Atiku Abubakar, the PDP’s flag bearer, and Nyesom Wike, the governor of Rivers state, will be contrasted once more. The two are thought to have set a date for when negotiations will begin before the start of the parties’ campaigns.
The party crisis has involved the two political heavyweights, and as things stand, only they can put an end to it.
According to sources within the People’s Democratic Party (PDP), Atiku Abubakar and Nyesom Wike, the governor of Rivers State, have agreed to meet on September 7 in order to discuss his candidacy for president.
The new date for the pair’s meeting is a follow-up to their previous encounter, which took place in London a few days ago, MOUTHPIECE NGR has learnt.
According to information obtained on Sunday, the meeting in London came to a standstill because the two parties were unable to find common ground. This has dragged out the party’s ongoing crisis.
“What I can tell you is that after the meeting in London, it was decided that Waziri would report back to Wike in two weeks. If my prediction is true, the meeting might happen on Wednesday of next week. The PDP candidate says she is aware of the “optics” of the entire crisis and that she is still optimistic that the issues inside the party will be resolved for the better.
According to the source, the party’s presidential candidate is amenable to a peaceful resolution in order to maintain party cohesion before the 2023 presidential elections.
The insider went on to say that Atiku is willing to consider Wike’s request, but only if it is somewhat realistic.

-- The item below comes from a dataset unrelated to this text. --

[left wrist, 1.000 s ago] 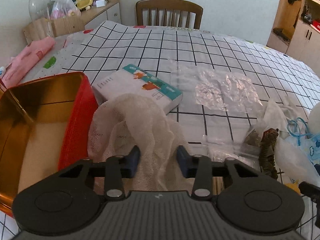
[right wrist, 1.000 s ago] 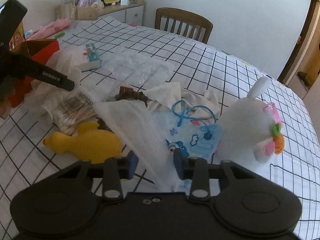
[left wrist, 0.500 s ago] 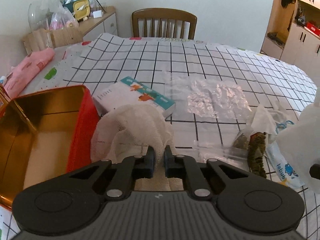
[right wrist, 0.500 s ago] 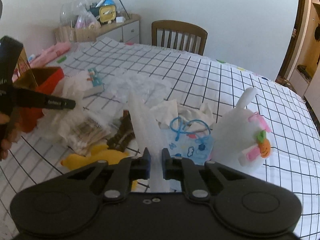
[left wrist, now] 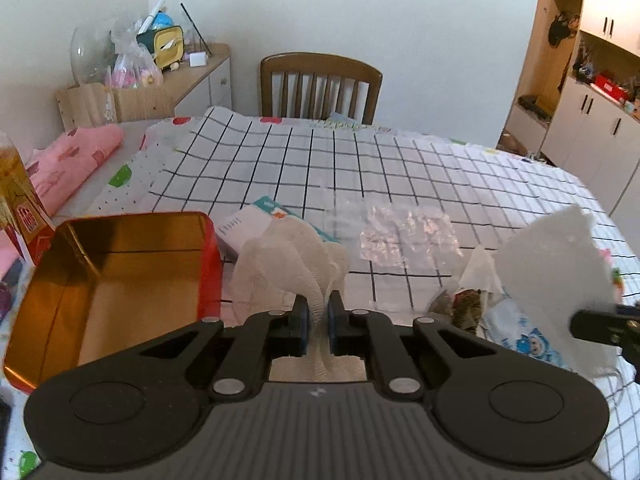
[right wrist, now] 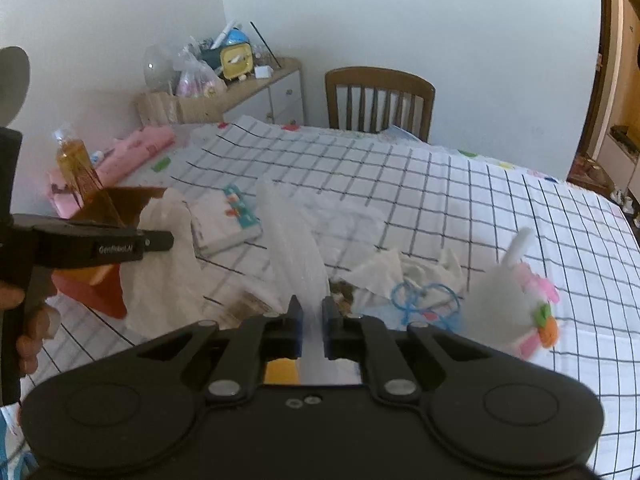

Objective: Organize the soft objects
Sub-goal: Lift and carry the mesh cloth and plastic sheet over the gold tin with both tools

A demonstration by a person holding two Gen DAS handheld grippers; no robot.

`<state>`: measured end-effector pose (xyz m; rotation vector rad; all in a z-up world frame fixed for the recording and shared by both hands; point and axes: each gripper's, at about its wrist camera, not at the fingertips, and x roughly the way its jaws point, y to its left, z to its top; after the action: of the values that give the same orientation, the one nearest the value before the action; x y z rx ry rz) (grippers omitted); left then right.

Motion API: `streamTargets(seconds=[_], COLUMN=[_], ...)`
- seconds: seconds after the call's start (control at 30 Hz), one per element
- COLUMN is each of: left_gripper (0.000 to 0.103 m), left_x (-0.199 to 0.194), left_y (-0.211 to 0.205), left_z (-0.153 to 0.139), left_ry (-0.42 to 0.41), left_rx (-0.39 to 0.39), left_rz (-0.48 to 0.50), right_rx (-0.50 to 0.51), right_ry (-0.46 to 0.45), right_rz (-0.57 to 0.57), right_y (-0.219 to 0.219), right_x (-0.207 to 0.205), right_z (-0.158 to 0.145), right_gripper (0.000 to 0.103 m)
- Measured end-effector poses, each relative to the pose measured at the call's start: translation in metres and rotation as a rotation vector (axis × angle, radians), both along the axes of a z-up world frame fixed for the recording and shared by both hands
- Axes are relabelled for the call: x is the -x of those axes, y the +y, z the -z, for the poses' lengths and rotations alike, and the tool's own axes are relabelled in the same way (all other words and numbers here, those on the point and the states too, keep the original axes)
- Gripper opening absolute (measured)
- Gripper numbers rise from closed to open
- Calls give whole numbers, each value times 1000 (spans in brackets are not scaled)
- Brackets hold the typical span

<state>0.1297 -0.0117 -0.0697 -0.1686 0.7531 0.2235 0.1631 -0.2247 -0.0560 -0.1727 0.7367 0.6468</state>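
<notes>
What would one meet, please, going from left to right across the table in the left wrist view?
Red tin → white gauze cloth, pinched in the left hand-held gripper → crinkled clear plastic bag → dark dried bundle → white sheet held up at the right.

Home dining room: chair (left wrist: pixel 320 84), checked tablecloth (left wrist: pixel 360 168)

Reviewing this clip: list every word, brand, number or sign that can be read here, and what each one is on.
"GenRobot.AI": white print on the side of the left gripper, seen from the right wrist view.
Tissue pack: printed lettering, too small to read.
Box lid: red characters, too blurred to read.
Blue face mask: cartoon print only, no legible words.
Nothing else carries readable text.
</notes>
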Motion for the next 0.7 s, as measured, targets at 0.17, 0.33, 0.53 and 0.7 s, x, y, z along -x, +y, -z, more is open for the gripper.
streamTargets(seconds=[0.17,0.33,0.53,0.7], left_gripper=[9,9,9,9], left_x=[10,21,31,40], left_y=[13,30,53,76], left_z=[-20,-35,-50,-63], left_ry=[-6,-12,-30,-49], left_rx=[4,28,48,44], left_rz=[32,59,93,100], right_rx=[-31,-57,-73,-87], right_ry=[14,34,50,61], right_rz=[5,9,12,6], right_y=[19,38,65,89], right_x=[3,8,12,15], right_z=[-15,-27,-35,-40], right_gripper=[9,9,9,9])
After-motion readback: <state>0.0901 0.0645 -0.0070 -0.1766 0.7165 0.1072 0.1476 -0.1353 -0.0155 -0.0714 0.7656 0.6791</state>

According to another source who provided information about the recent development, some party members who want the current party chairman (Dr. Iyorchia Ayu) to step down have other goals in mind.
Even though I don’t want to get involved in this matter, the source posed the following question: “What is the hidden agenda of those demanding for Senator Ayu’s resignation at this time, when the beginning of campaigns is just a few weeks away?
“I acknowledge that these people’s agitation may have some justification, but the timing makes me uneasy. I believe that such clamor should be delayed until after the election.”